Saltish ignored him.

"Where'd you go?" he asked. He sounded uncomfortable with the silence.

"I rowed to the moon," she said.

"No, really."

"I took the beast to see a medicine man."

"Yeah, right." The boy shifted on his feet. "Actually? Did he save it?"

"No." Saltish kept digging. After a moment, she looked up again. The boy was still standing there, watching her dig.

"Well?" She said. "Are you just going to stare at me?" She plunged the shovel into the earth and heaved up another block of turf.


She looked at him and he looked away. He'd make a good Minister for Bystanding.

"There's another shovel in the shed," she said.

"I know that," he said.

Saltish didn't respond.

"I know where all the tools are, actually."

"Sure, cause they're all in the shed."

"No. Not all of them. There's a sled in Warrin's house."

"Get it for me?"

"What for?"

She tossed another shovelful of dirt to the side. "Maybe you'll see."

The boy thought about that. It didn't take long for him to set off towards Warrin's house. He clearly wasn't very smart, but you couldn't expect much from a twelve-year-old boy.

It was funny. She'd never realized how short he was. Saltish was at least a head taller than all the boys, actually. It hadn't seemed that way before.

By the time he returned, dragging the sled behind him, she had lugged a few pieces of driftwood up from the beach. Enough to make a frame. She stacked the blocks of turf into a low wall around the hole and stuck it through with the driftwood to reinforce it.

"Now what?" he said, having dropped the sled ropes on the ground.

"It's been a while since I've eaten," said Saltish. "Want to have dinner in a hole?"

She could see he didn't want to say yes to her, but she also saw he liked the idea. She went back to stacking turf.

"Bring some for me, too," she said, when she saw him turn to leave, and he did. They ate on the ground, surrounded by thick walls of wet dirt. She hadn't realized how hungry she was. When they were done, Saltish stacked the bowls in the corner.

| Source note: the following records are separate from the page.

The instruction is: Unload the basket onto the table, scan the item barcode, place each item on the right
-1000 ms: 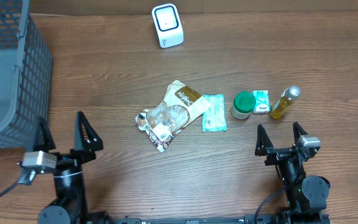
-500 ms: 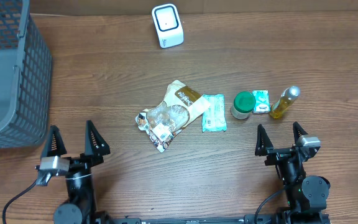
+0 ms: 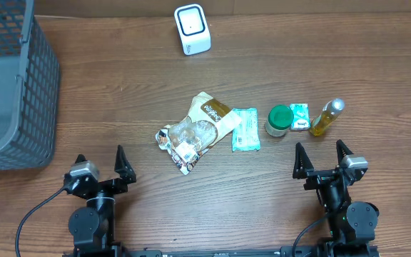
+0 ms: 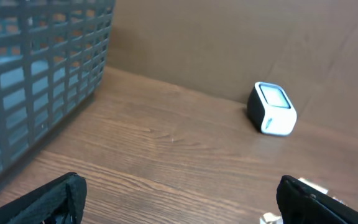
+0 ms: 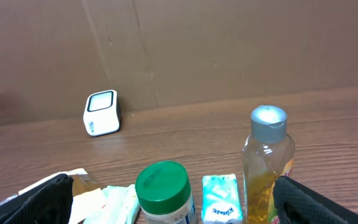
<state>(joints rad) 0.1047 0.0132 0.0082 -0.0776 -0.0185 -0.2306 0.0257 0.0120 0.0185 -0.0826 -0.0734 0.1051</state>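
Five items (image 3: 195,132), one scanner (image 3: 192,28), one basket (image 3: 43,86)

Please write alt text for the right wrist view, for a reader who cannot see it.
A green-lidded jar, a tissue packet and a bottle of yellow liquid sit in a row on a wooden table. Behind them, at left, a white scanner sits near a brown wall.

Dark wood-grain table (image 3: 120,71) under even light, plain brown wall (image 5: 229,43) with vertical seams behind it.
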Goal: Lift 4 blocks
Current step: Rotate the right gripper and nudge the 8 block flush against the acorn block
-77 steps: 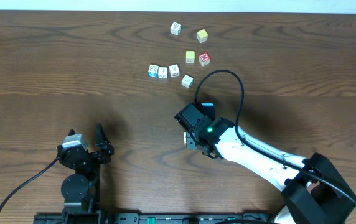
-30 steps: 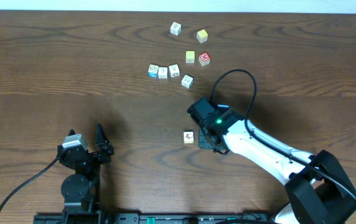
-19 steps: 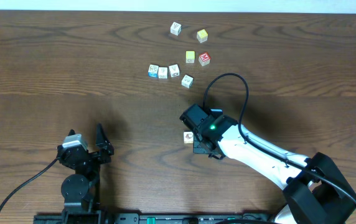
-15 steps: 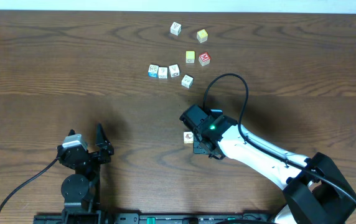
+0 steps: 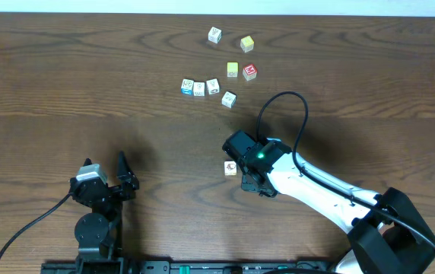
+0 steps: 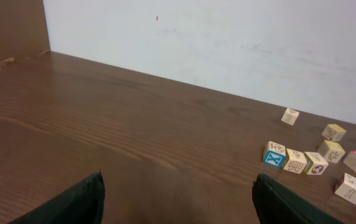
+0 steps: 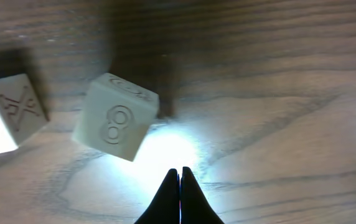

Gradually he warmed to the idea of helping her. They dragged more driftwood up from the beach, and used the sled to bring down rolls of roofing sod they had cut from the high meadow behind the village. By nightfall, the hole had walls and a roof.

The next day, at lunchtime, she walked down onto the beach to admire her work. It wasn't a bad house. A little lopsided, the peak of the roof leaning slight to one side. The boy she lived with crawled out the front door and came down to join her. They stood and looked at the village and let their heels sink down in the swampy sand.

The gaps were wide between the houses of the village. They looked like teeth in the mouth of a child, sparse and crooked. But in the very middle, on either side of the house that Saltish had just built, the gaps were smaller. The place was filling out. And for now, that would have to do.